• [Task item]: What is the number of lines below that contain the string "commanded"? Give it and nothing else.

(Records from a dataset)
((

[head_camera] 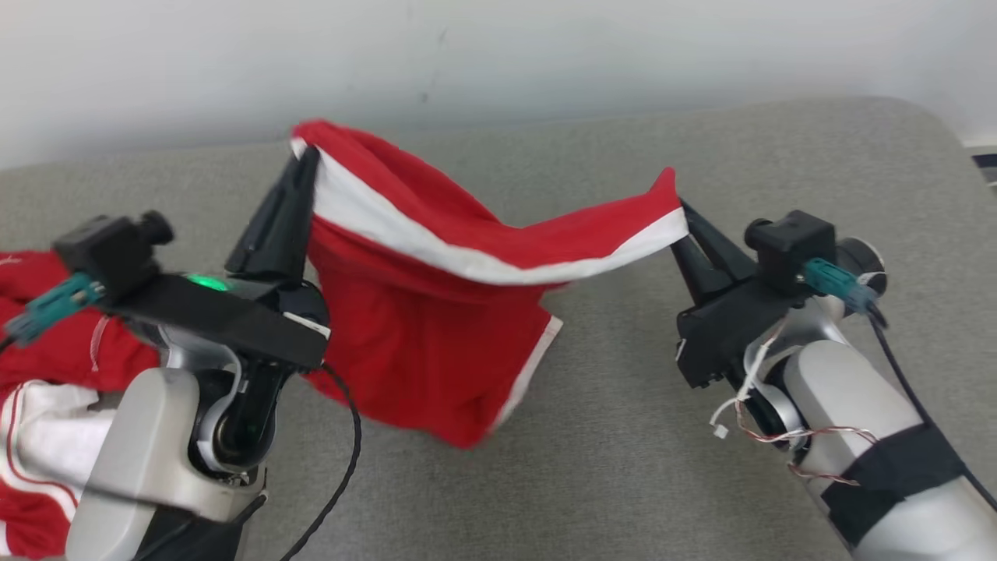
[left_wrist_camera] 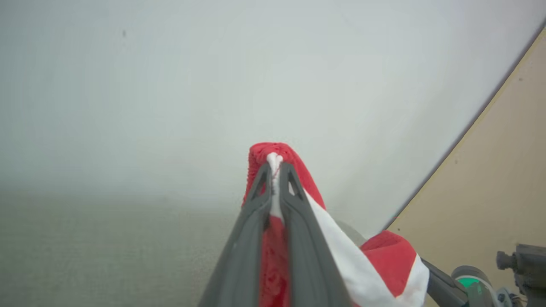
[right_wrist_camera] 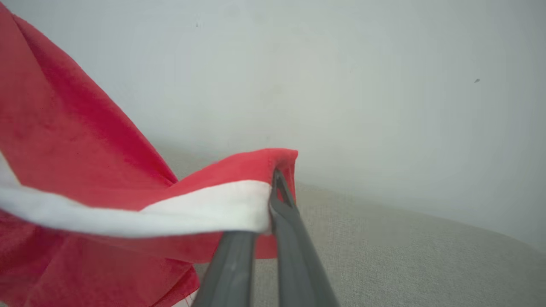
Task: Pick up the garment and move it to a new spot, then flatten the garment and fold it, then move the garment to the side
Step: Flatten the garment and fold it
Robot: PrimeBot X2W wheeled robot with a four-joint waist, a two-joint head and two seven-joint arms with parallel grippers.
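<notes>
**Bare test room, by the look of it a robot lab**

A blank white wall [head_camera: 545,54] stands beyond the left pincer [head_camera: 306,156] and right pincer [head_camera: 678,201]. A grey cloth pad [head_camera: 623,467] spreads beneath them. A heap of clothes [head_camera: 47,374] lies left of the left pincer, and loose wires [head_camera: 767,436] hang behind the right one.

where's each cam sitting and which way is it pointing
Head view: on the head, facing forward and down at the garment held between left gripper and right gripper over the cushion; left forearm and right forearm show.
Left wrist view: on that wrist, facing along its shut fingers to the wall; right gripper at lower right.
Right wrist view: on that wrist, facing along its fingers to the wall.
Shared: both wrist views catch the garment's white band.
</notes>
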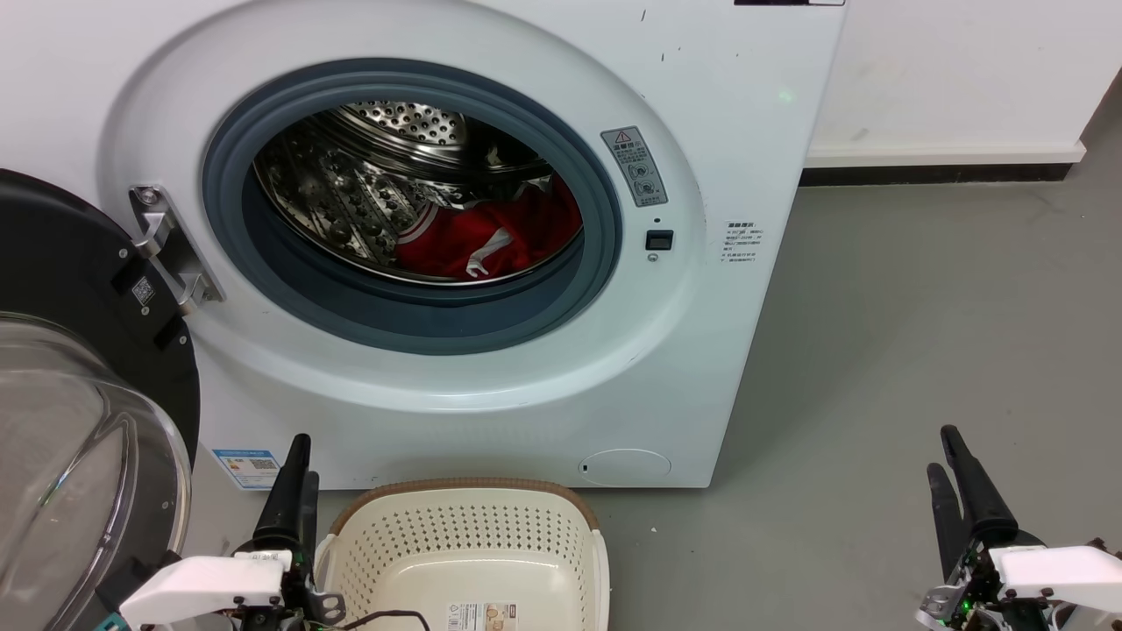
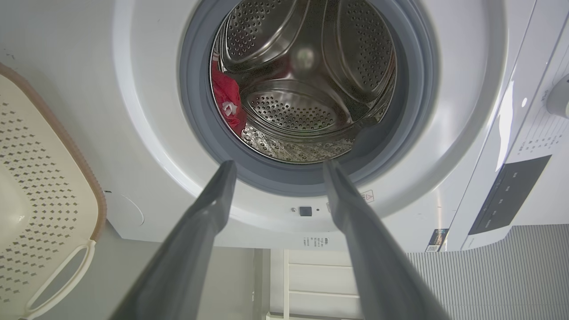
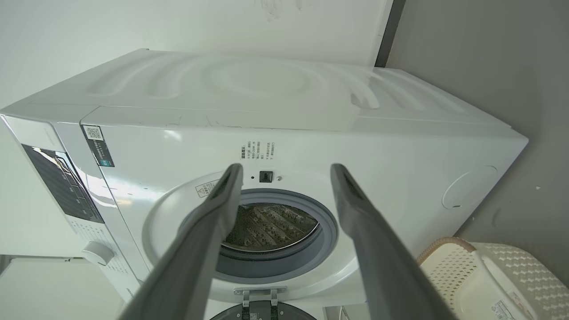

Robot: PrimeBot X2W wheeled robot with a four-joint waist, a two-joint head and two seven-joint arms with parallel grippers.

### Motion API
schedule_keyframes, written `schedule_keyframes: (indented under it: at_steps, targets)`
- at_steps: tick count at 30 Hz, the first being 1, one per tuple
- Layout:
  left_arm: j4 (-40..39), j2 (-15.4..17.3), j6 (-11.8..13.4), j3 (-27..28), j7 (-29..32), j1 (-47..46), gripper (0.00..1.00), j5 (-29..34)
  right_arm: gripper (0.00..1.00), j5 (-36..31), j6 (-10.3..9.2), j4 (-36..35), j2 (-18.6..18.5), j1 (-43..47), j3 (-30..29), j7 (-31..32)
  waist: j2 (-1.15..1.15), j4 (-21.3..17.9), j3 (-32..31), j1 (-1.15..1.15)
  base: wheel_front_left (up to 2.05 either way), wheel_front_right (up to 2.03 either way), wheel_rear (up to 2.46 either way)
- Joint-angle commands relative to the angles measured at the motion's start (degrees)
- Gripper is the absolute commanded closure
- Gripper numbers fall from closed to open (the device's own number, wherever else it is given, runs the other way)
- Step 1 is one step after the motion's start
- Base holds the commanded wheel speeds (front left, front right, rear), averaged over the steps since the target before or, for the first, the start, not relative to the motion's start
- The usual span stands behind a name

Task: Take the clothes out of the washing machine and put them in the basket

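Note:
The white washing machine (image 1: 727, 131) stands with its door swung open, and the red clothes (image 1: 491, 237) with white trim lie at the bottom right of its steel drum. The cream basket (image 1: 465, 543) sits on the floor right in front of it, with no clothes in it. My left gripper (image 1: 302, 460) is open just left of the basket, fingers pointing up at the machine. My right gripper (image 1: 944, 451) is open over bare floor, far to the right. The left wrist view shows the left gripper (image 2: 280, 163) facing the porthole, the clothes (image 2: 226, 100) and the basket (image 2: 40, 178). The right gripper (image 3: 286, 166) faces the machine (image 3: 311, 111) with the basket (image 3: 449, 262) beside it.
The black-framed glass door (image 1: 88, 456) hangs open at the left, close beside my left arm. Grey floor (image 1: 920, 333) stretches right of the machine to a white wall with a dark baseboard (image 1: 938, 171). A thin black cable (image 1: 386, 618) crosses the basket's near edge.

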Motion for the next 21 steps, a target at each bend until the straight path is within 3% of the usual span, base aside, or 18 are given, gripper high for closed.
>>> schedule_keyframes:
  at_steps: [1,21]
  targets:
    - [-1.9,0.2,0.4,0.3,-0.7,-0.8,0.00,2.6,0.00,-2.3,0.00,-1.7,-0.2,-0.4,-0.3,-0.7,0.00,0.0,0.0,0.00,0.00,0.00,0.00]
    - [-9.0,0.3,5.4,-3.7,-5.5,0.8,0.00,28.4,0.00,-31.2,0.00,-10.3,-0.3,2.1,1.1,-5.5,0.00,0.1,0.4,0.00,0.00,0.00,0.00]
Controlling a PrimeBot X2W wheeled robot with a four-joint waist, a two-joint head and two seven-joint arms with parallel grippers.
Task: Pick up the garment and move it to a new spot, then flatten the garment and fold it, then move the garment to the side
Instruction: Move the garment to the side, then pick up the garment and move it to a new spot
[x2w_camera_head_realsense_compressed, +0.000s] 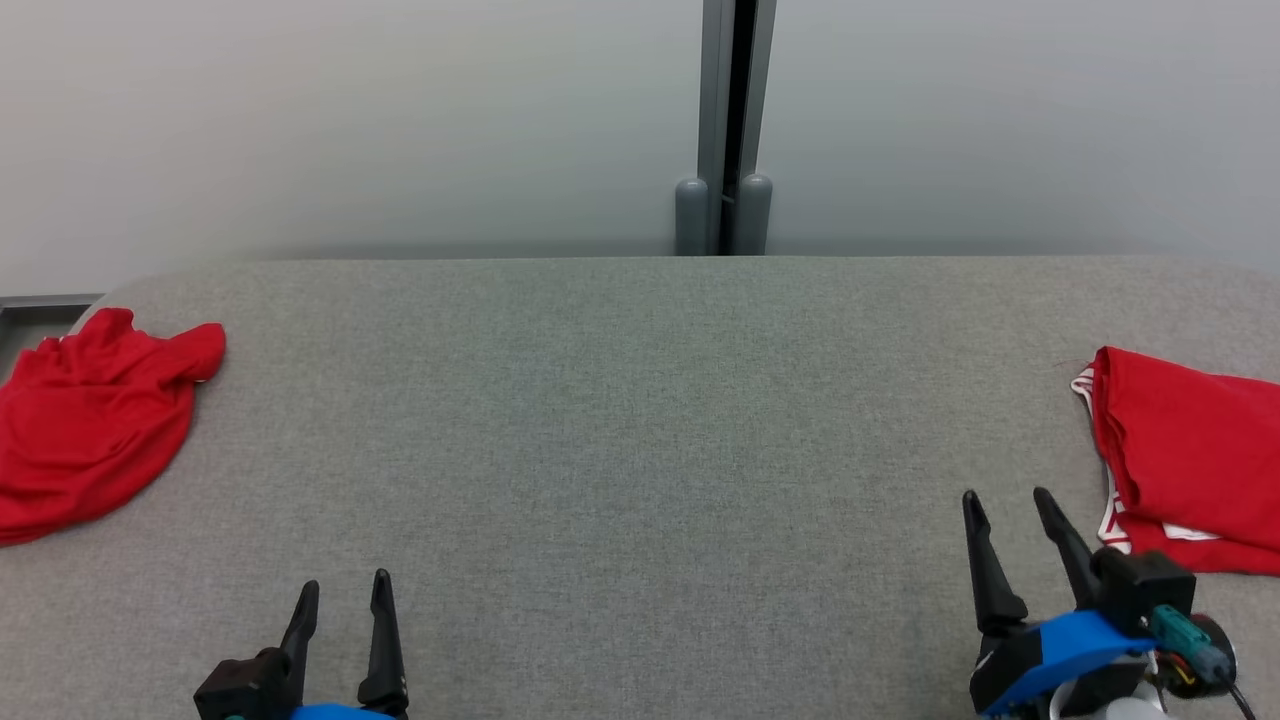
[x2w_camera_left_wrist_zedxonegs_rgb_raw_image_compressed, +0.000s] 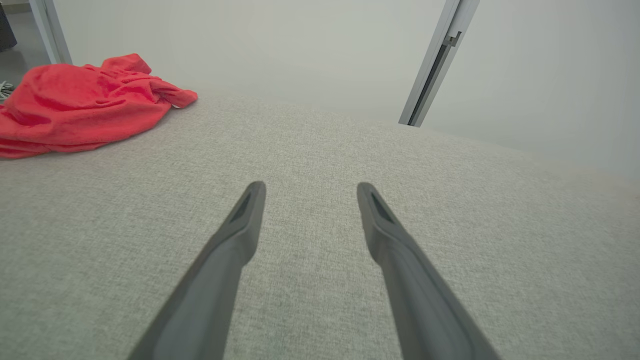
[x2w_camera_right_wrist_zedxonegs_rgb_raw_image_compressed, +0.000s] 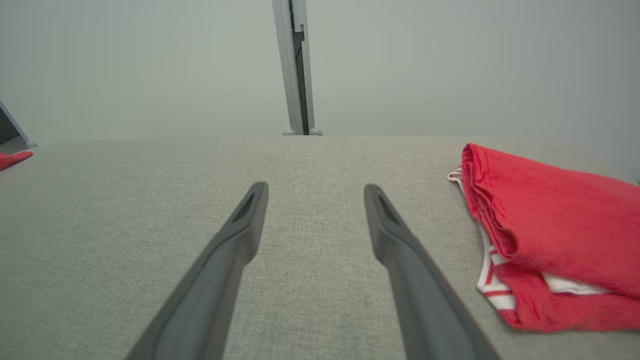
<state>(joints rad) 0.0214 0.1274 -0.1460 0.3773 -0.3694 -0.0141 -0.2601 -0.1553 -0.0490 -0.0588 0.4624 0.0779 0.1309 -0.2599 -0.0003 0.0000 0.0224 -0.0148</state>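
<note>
In rt wrist view, folded garment (x2w_camera_right_wrist_zedxonegs_rgb_raw_image_compressed: 550, 215) shows stripes (x2w_camera_right_wrist_zedxonegs_rgb_raw_image_compressed: 492, 290).

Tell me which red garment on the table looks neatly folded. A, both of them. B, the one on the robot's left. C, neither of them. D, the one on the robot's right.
D: the right garment lies in flat stacked layers beside the open right pincer, while the left garment is a crumpled heap.
</note>
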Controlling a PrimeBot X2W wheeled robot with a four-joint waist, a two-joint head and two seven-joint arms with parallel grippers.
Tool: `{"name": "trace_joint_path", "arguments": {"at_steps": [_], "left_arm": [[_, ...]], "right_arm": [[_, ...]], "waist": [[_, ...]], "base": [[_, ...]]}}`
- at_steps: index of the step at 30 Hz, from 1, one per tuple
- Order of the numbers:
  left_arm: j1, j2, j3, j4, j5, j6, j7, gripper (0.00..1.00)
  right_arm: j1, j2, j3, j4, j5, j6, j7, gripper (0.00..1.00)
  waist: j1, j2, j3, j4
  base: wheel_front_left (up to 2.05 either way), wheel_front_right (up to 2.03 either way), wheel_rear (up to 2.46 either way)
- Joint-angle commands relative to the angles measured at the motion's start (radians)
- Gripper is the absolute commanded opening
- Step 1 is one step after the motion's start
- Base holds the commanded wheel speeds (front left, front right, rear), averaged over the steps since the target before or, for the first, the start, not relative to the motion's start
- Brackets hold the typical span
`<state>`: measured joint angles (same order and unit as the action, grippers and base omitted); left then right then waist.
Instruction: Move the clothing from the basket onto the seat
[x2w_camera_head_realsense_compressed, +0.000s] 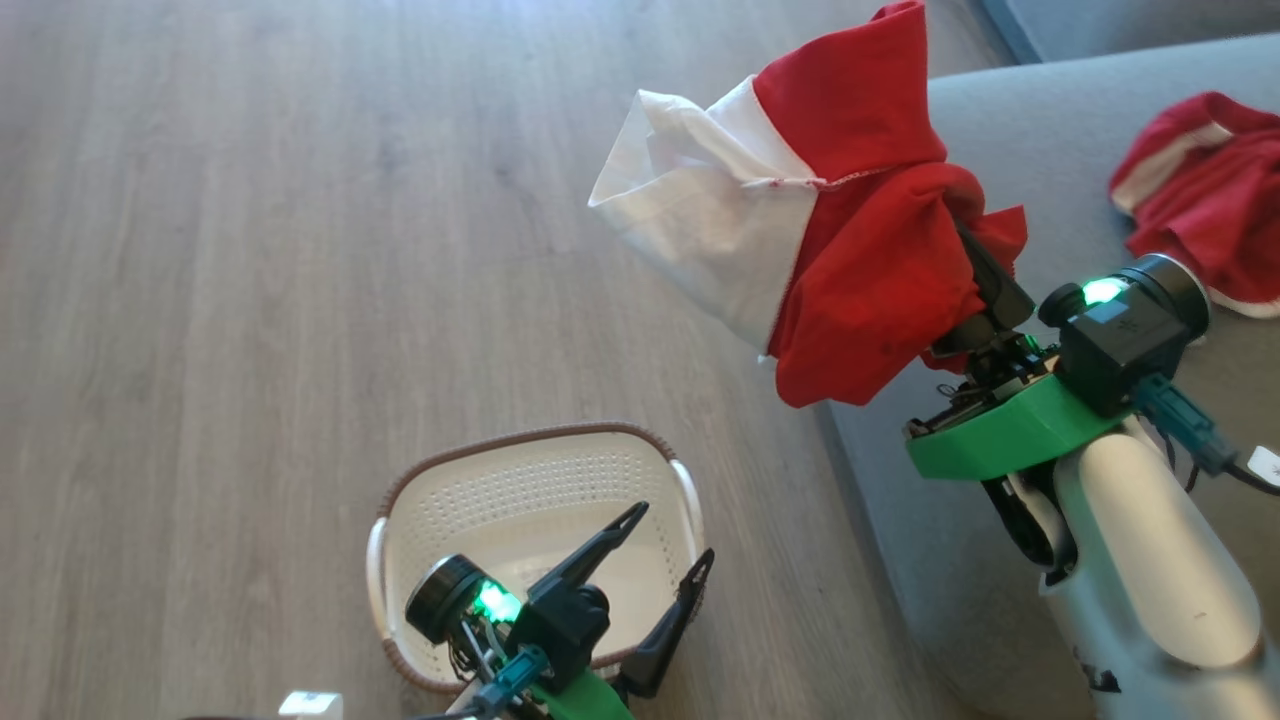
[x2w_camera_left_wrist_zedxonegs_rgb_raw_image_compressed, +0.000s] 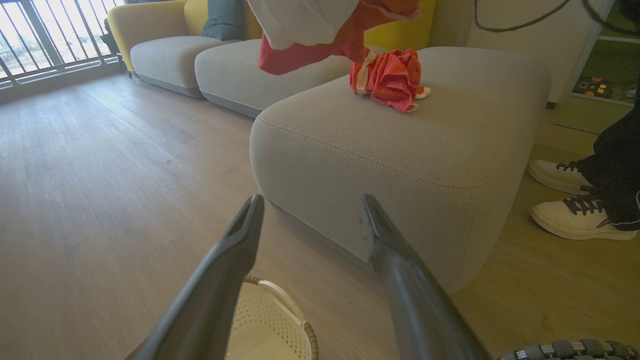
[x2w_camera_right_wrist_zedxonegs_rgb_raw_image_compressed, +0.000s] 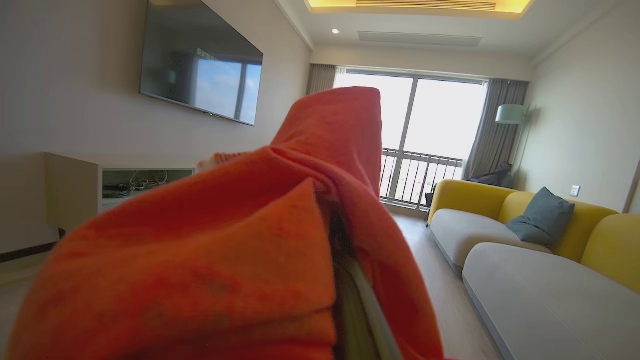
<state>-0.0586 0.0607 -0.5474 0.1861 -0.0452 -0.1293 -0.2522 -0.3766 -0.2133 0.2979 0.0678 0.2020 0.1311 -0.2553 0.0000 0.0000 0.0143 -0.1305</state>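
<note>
My right claw (x2w_camera_head_realsense_compressed: 972, 245) clamps the red garment (x2w_camera_head_realsense_compressed: 860, 230), left claw (x2w_camera_head_realsense_compressed: 672, 540) apart; cloth overhangs the seat's (x2w_camera_head_realsense_compressed: 1040, 180) left edge, so releasing now could drop it on the floor (x2w_camera_head_realsense_compressed: 300, 250).

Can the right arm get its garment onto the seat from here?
Probably yes: the right gripper, shut on the red garment, is raised by the edge of the seat, with bare upholstery right beside it.

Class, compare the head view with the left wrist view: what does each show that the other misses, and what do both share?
Head view's own: the right hand shut on the raised garment, with its pale forearm. Left wrist view's own: a person's white shoes, a balcony railing, yellow backrests. Shared: basket, grey seat, the second garment lying on it, the raised garment, the open left hand.
</note>
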Motion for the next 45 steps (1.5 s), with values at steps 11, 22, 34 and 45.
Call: {"name": "trace_joint_path", "arguments": {"at_steps": [11,22,34,45], "left_arm": [[-0.06,-0.009,0.023,-0.041,0.003,-0.001,-0.01,1.0],[-0.072,-0.004,0.009,-0.046,0.001,-0.001,-0.01,1.0],[-0.135,-0.005,-0.093,-0.024,-0.027,-0.001,-0.01,1.0],[-0.165,0.0,-0.111,-0.01,-0.046,-0.001,-0.01,1.0]], "right_arm": [[0.006,0.01,-0.063,-0.058,-0.012,0.0,-0.006,0.0],[0.033,0.031,-0.129,-0.069,-0.027,0.0,-0.006,0.0],[0.098,0.037,-0.268,-0.116,-0.058,0.0,-0.006,0.0],[0.129,0.039,-0.361,-0.146,-0.073,0.0,-0.006,0.0]], "waist": [[0.0,0.0,0.05,-0.17],[0.0,0.0,0.056,-0.318],[0.0,0.0,0.083,-0.382],[0.0,0.0,0.088,-0.384]], "base": [[0.0,0.0,0.0],[0.0,0.0,0.0],[0.0,0.0,0.0],[0.0,0.0,0.0]]}}
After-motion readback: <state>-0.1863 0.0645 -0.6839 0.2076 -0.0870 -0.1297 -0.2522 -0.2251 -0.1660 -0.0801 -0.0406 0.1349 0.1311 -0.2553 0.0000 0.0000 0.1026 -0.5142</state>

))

• [The completed task]: 4